Exercise instructions
Find each line of the material below in which the word "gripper" occurs, and return it.

Dataset section
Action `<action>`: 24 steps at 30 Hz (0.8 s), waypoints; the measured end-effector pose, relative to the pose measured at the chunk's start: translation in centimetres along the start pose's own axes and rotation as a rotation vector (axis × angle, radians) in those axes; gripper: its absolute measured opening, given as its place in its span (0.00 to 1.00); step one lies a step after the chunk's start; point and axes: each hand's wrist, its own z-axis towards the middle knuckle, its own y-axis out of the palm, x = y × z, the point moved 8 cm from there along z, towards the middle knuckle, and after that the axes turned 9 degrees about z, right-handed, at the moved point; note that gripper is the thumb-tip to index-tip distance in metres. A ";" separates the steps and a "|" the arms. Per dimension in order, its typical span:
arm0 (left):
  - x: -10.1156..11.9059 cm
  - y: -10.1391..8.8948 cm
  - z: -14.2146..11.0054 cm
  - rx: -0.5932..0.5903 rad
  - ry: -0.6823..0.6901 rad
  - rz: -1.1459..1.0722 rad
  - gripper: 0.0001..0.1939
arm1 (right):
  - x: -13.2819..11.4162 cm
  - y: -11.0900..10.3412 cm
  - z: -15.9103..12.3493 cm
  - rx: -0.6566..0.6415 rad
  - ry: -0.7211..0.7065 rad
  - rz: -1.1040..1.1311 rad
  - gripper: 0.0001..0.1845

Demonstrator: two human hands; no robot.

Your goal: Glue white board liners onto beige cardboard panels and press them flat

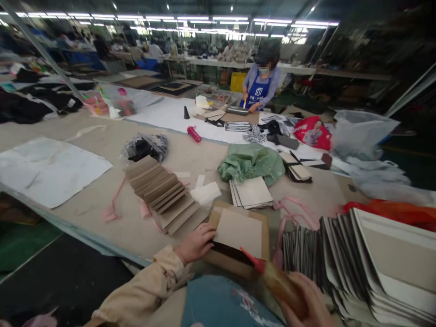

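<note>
Squeeze bottle (283,285) gripped in my right hand (309,300); my left hand (195,244), fingers extended, at left edge of beige panel (240,230).

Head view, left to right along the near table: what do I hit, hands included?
White sheet → fanned brown cardboard stack → left hand → beige rectangular panel → right hand holding red-nozzled bottle → stack of large pale panels

A smooth, matt, paper-like panel (240,231) lies at bottom centre. At lower right, a blurred bottle (285,288) looks plastic, its nozzle (254,260) smooth. Left of centre, stacked pieces (160,190) look like matt cardboard. Right of centre, a crinkled plastic bag (252,161) has a soft sheen. The counter (190,159) looks matt.
</note>
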 end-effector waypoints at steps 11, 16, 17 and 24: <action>-0.2 -0.6 0.5 0.038 0.023 0.013 0.11 | -3.4 6.8 5.2 -0.222 -0.073 -0.017 0.20; -0.6 -0.3 0.4 0.039 0.002 0.005 0.11 | -4.1 7.7 6.1 -0.282 -0.062 -0.006 0.22; -0.6 -0.2 0.3 0.038 0.000 0.003 0.11 | -4.2 7.8 6.3 -0.291 -0.052 -0.005 0.22; -0.5 -0.3 0.5 0.015 0.009 0.014 0.10 | -4.4 8.6 7.1 -0.363 0.005 0.016 0.23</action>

Your solution
Action `<action>`: 24 steps at 30 Hz (0.8 s), waypoints; the measured end-effector pose, relative to the pose measured at the chunk's start: translation in centimetres along the start pose's own axes and rotation as a rotation vector (axis × angle, radians) in those axes; gripper: its absolute measured opening, given as its place in its span (0.00 to 1.00); step one lies a step after the chunk's start; point and axes: each hand's wrist, its own z-axis towards the middle knuckle, its own y-axis out of the palm, x = y × z, the point moved 8 cm from there along z, towards the middle knuckle, and after that the axes turned 9 degrees about z, right-handed, at the moved point; note that gripper is the thumb-tip to index-tip distance in metres. A ";" separates the steps and a "|" the arms. Per dimension in order, its typical span:
  - gripper: 0.0001..0.1939
  - gripper: 0.0001..0.1845

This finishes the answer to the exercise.